(Source records)

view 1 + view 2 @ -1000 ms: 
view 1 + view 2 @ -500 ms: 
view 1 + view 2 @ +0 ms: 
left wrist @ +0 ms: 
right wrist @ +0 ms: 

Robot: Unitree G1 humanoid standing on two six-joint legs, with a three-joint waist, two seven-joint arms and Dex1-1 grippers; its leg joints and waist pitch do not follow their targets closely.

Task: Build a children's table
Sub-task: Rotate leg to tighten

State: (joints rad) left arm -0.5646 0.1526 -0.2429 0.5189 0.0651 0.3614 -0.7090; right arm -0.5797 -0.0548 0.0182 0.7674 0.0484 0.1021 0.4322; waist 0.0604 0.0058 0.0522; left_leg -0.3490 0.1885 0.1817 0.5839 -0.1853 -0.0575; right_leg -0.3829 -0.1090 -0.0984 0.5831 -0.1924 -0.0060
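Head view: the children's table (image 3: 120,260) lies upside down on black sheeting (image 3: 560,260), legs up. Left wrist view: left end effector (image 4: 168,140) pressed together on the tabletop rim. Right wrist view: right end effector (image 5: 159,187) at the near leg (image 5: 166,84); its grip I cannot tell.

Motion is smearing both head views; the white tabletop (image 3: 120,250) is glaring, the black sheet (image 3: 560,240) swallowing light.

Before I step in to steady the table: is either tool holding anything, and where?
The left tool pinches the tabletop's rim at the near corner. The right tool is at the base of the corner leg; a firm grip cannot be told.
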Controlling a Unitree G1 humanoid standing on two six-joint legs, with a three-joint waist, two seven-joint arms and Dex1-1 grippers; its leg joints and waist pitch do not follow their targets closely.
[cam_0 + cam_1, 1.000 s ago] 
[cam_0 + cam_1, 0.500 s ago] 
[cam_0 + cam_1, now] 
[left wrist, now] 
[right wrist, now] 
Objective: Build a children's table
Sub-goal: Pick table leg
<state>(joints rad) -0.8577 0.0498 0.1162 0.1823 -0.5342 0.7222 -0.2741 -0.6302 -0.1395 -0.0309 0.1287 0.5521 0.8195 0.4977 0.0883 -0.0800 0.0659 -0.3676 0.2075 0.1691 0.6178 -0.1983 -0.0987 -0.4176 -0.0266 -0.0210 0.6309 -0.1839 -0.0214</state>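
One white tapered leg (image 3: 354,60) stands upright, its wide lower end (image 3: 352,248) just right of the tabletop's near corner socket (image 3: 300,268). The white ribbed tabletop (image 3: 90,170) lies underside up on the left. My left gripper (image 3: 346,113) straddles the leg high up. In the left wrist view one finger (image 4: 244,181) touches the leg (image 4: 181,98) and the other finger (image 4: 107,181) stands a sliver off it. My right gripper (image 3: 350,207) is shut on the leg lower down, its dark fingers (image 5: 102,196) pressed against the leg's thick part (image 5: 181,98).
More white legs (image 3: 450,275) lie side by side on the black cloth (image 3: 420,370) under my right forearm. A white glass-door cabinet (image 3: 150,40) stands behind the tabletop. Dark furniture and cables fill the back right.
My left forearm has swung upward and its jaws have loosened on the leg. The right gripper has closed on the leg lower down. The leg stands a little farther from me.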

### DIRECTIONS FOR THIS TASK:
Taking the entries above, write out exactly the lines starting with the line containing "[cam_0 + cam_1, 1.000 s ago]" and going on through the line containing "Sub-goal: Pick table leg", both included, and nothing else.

### ANSWER TO THIS PROBLEM:
[cam_0 + cam_1, 1.000 s ago] 
[cam_0 + cam_1, 0.500 s ago] 
[cam_0 + cam_1, now] 
[left wrist, now] 
[right wrist, now] 
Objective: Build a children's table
Sub-goal: Pick table leg

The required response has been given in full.